Scorpion venom-derived peptidyl toxins are valuable pharmacological tools for investigating the structure-function relationship of ion channels. Here, we report the purification, sequencing and functional characterization of a new K(+) channel blocker (MeuKTX) from the venom of the scorpion Mesobuthus eupeus. Effects of MeuKTX on ten cloned potassium channels in Xenopus oocytes were evaluated using two-electrode voltage-clamp recordings. MeuKTX is the orthologue of BmKTX (α-KTx3.6), a known Kv1.3 blocker from the scorpion Mesobuthus martensii, and classified as α-KTx3.13. MeuKTX potently blocks rKv1.1, rKv1.2 and hKv1.3 channels with 50% inhibitory concentration (IC(50)) of 203.15 ± 4.06 pM, 8.92 ± 2.3 nM and 171 ± 8.56 pM, respectively, but does not affect rKv1.4, rKv1.5, hKv3.1, rKv4.3, and hERG channels even at 2 µM concentration.

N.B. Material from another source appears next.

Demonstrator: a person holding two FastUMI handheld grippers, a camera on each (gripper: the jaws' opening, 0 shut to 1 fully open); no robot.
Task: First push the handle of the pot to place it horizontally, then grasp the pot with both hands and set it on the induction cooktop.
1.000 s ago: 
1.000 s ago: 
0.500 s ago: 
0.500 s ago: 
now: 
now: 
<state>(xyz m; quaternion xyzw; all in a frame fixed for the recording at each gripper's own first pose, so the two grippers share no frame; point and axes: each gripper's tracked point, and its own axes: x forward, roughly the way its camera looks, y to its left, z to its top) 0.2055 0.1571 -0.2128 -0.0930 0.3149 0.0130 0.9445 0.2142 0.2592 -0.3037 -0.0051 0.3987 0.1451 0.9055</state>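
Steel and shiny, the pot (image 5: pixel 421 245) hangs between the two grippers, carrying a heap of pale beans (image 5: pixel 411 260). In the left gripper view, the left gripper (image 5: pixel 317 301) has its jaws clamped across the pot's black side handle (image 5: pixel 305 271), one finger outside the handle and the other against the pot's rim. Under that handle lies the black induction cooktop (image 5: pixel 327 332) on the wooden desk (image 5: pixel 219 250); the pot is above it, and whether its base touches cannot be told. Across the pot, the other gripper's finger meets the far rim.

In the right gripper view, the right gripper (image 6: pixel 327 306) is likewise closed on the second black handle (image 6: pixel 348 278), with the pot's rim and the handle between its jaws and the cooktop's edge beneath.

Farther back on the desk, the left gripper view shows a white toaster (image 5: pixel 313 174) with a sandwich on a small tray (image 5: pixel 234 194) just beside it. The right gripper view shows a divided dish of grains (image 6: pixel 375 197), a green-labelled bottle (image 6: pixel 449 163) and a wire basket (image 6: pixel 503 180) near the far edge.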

At this high concentration, MeuKTX is also active on rKv1.6 and Shaker IR. Our results also demonstrate that MeuKTX and BmKTX have the same channel spectrum and similar pharmacological potency. Analysis of the structure-function relationships of α-KTx3 subfamily toxins allows us to recognize several key sites which may be useful for designing toxins with improved activity on hKv1.3, an attractive target for T-cell mediated autoimmune diseases.